身体中に宝石を纏い、死神界のアドバイザー的な存在であるアラモニア=ジャスティン=ビヨンドルメーソン(オス)。
そして、身体中に目玉があり、死神ランクが大王に次ぐとされるヌ(メス、好きなもの:懺悔、嫌いなもの:音)など、多種多様な死神が登場します。
さらに、実写映画『デスノート Light up the NEW world』には、6冊ルールなどの情報をもたらすベポ(オス)や、竜崎に憑き「忠実な友」と呼ばれ、最後は竜崎のために消滅するアーマ(メス)といった映画オリジナルの死神も登場しました。
これらの死神たちの多様な姿や性格は、『デスノート』の世界観に深みを与え、「死神」という存在が決して一様ではないことを示しています。

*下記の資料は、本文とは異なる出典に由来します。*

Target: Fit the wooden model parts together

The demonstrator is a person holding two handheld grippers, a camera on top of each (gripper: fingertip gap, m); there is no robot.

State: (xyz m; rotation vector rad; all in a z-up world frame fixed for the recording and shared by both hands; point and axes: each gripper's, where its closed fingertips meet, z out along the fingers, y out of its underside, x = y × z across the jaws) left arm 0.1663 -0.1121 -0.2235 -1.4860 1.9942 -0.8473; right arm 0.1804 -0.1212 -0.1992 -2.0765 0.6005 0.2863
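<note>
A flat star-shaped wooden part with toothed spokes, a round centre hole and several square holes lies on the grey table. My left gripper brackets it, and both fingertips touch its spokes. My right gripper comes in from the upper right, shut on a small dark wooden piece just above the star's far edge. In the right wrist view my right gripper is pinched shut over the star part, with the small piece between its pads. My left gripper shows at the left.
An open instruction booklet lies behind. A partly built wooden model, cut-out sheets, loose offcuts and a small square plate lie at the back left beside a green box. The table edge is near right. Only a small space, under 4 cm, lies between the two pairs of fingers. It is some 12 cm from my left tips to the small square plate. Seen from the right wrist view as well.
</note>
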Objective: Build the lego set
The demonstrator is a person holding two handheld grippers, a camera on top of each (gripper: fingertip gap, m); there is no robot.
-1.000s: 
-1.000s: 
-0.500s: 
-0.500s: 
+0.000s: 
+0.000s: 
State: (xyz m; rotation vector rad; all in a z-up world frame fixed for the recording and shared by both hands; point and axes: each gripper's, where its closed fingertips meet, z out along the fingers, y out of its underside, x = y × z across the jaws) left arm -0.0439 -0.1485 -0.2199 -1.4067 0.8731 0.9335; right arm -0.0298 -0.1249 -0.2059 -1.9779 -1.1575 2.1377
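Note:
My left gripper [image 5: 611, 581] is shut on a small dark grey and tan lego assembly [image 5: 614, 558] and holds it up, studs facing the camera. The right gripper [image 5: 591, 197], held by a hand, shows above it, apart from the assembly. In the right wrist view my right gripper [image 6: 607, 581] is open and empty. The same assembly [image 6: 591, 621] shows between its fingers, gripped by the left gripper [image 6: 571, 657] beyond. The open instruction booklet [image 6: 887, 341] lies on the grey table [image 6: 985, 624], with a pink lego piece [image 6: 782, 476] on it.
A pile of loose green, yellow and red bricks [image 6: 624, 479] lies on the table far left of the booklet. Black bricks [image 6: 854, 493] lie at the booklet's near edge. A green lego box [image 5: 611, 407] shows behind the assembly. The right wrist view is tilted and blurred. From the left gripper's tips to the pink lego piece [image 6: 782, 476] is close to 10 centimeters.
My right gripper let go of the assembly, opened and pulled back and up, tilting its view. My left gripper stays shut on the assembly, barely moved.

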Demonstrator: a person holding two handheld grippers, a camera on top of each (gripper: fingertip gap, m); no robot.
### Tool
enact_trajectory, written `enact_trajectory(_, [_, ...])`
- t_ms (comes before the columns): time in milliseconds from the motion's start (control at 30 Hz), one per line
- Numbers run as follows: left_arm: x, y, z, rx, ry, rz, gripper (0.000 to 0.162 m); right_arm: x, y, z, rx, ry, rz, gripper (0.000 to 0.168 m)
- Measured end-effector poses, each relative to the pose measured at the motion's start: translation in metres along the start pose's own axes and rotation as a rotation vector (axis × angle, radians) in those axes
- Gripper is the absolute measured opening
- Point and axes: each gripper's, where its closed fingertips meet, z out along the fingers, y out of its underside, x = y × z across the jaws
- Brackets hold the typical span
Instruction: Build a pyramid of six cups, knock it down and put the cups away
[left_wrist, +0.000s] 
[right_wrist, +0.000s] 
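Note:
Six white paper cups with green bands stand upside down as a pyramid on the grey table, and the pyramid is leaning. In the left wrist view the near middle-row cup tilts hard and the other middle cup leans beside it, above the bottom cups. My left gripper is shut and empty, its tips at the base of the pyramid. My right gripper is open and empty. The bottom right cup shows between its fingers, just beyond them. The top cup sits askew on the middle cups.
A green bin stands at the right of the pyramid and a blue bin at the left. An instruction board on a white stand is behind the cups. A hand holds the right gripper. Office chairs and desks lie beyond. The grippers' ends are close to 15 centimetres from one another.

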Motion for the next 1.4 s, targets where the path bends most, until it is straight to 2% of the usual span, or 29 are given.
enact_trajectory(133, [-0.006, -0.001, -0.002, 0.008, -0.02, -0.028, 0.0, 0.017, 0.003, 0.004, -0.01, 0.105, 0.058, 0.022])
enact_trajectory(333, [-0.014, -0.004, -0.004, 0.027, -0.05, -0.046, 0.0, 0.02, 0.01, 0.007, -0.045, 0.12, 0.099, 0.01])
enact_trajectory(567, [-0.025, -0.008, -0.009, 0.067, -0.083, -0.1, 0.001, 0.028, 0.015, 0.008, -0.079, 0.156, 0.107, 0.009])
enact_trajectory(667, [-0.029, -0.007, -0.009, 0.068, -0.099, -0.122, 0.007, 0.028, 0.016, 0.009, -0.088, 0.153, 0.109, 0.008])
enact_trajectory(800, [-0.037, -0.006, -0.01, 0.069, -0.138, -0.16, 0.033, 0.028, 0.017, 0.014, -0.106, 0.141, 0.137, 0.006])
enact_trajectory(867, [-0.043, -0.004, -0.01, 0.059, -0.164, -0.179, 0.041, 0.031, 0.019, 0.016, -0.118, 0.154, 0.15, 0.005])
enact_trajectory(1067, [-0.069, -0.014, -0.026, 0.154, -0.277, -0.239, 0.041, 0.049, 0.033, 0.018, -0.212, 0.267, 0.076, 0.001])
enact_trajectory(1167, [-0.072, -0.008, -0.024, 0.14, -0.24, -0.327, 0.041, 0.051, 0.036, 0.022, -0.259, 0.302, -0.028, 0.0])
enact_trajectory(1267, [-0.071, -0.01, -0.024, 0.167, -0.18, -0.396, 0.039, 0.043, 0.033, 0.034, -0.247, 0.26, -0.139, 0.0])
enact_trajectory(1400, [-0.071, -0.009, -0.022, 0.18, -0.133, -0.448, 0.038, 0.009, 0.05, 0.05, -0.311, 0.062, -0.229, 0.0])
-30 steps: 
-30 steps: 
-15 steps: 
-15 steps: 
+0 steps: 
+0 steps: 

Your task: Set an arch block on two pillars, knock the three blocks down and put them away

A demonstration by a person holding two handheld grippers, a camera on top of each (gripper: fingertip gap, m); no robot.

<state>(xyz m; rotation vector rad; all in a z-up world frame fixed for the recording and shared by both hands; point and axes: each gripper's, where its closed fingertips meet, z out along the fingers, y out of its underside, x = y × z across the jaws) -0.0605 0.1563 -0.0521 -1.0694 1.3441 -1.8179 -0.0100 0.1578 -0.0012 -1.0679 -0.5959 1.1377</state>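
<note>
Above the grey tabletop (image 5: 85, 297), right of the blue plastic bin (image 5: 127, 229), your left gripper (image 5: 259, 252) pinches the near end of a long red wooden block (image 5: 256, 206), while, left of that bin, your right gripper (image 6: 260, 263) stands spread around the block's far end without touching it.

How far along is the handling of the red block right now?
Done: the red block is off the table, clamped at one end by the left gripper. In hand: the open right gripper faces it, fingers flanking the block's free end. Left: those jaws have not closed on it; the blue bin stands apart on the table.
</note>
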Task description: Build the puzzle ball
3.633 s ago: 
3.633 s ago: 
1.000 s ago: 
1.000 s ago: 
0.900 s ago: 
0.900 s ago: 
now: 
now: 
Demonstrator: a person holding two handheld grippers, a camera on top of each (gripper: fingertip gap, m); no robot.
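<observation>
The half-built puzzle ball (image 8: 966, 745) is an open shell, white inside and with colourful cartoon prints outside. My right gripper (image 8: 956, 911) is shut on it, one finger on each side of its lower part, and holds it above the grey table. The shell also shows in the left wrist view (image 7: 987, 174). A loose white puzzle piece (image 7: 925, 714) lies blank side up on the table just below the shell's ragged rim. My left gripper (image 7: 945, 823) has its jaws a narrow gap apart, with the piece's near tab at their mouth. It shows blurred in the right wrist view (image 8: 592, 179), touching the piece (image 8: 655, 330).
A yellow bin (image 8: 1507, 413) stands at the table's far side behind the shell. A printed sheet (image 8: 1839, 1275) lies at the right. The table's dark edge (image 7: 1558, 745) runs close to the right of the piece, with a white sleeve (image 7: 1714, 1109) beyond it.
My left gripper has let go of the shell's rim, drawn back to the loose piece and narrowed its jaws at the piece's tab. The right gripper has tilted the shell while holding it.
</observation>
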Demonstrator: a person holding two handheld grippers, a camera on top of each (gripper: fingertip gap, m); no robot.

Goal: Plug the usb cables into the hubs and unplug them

レムのように人間に愛情を注ぐ死神もいれば、リュークのように人間界を観察対象として面白がる死神、シドウのようにどこか抜けている死神など、その個性は豊かです。
これは、作者が「死神」という超常的な存在を、単なる記号ではなく、それぞれの意志や感情(死神としての性質上、人間とは異なりますが)を持つ存在として描こうとした結果なのではないかと考える見方もあります。
レムに命を吹き込んだ声優・キャスト
様々なメディアで展開された『デスノート』において、レムという個性的な死神に命を吹き込んだ声優やキャストをご紹介します。
アニメ版声優:斉藤貴美子
テレビアニメ『デスノート』でレムの声を担当したのは、声優の斉藤貴美子です。レムの持つ落ち着いた雰囲気、そしてミサへの愛情から生まれる母性や怒りといった感情を、深みのある声で見事に表現しました。
斉藤貴美子さんの演技により、アニメ版のレムは多くの視聴者に強い印象を残しました。
実写映画版声優:池畑慎之介☆(ピーター)
2006年の実写映画版でレムの声を担当したのは、俳優の池畑慎之介☆さんです(通称:ピーター)。映画監督の金子修介さんは、レムを「中性の感じだが、母性を持ち、イメージは男性」と考えており、「彼しかいない」と池畑慎之介☆さんを起用した理由を語っています。
池畑慎之介☆さんの独特の声質と表現力が、実写映画版のレムに神秘的かつ母性的な魅力を与えました。
テレビドラマ版声優:恒松あゆみ
2015年のテレビドラマ版『デスノート』でレムの声を担当したのは、声優の恒松あゆみです。アニメや海外ドラマの吹き替えなど、多岐にわたる分野で活躍する恒松あゆみさんが、ドラマ版レムのキャラクターに合わせて演技しています。
まとめ:レムが教えてくれた「愛情」と「犠牲」
今回は、『デスノート』に登場する死神レムに焦点を当て、その過去、能力、そして壮絶な最期までを詳しくご紹介しました。
レムは、単なる物語の進行役としての死神ではなく、友人ジェラスの想いを引き継ぎ、弥海砂に深い愛情を注いだ、非常に人間味あふれるキャラクターでした。
死神界の掟を破ってでもミサを守ろうとした彼女の行動は、「愛情」や「犠牲」といったテーマを読者に強く問いかけます。
リュークや他の死神たちとの比較を通して、レムの特殊性や、『デスノート』における死神という存在の多様性も見えてきました。
レムの最期は悲劇的でしたが、その根底にあったミサへの揺るぎない愛情は、多くの読者の心に響き、レムが今もなお多くのファンに愛される理由となっています。
あなたは、死神レムのどのようなところに最も魅力を感じますか? 『デスノート』は、登場人物たちの複雑な心理描写や、倫理観を問うテーマ、そして予測不能なサスペンス展開が魅力の作品です。
まだ読んだことがない方や、アニメ、映画、ドラマなどで異なる描写を楽しみたい方は、この機会にぜひ『デスノート』の世界に触れてみてください。